# [Instructions for the task]
Extract the full listing below without altering a single character.

# [Data below]
◇ ◇ ◇ ◇

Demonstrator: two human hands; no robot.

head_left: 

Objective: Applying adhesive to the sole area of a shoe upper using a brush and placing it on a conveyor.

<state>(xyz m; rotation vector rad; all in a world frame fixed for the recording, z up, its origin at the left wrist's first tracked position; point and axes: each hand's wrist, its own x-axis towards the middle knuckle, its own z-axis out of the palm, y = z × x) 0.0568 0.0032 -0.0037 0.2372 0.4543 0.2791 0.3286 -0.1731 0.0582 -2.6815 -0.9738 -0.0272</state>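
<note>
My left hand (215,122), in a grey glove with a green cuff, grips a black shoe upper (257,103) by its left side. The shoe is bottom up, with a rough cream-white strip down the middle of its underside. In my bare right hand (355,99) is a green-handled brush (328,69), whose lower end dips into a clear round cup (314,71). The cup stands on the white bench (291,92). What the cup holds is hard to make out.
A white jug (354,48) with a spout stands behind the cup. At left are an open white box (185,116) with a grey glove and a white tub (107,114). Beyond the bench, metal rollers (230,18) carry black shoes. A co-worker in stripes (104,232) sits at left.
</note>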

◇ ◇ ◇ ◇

# [Task result]
Demonstrator: two human hands; no robot.

head_left: 

Objective: Applying adhesive to the sole area of a shoe upper using a brush and placing it on a conveyor.

<state>(xyz m; rotation vector rad; all in a world frame fixed for the recording, z up, its origin at the left wrist's first tracked position; point and axes: each hand's wrist, its own x-axis towards the middle knuckle, its own z-axis out of the palm, y = z × x) 0.0568 0.0032 -0.0037 0.2372 0.4543 0.2791 0.3286 -0.1731 0.0582 -2.6815 -0.9738 -0.0272</state>
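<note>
My left hand (215,122), in a grey glove with a green cuff, grips a black shoe upper (257,103) by its left side. The shoe is bottom up, with a rough cream-white strip down the middle of its underside. In my bare right hand (355,99) is a green-handled brush (328,69), whose lower end dips into a clear round cup (314,71). The cup stands on the white bench (291,92). What the cup holds is hard to make out.
A white jug (354,48) with a spout stands behind the cup. At left are an open white box (185,116) with a grey glove and a white tub (107,114). Beyond the bench, metal rollers (230,18) carry black shoes. A co-worker in stripes (104,232) sits at left.
</note>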

There is no more to the answer.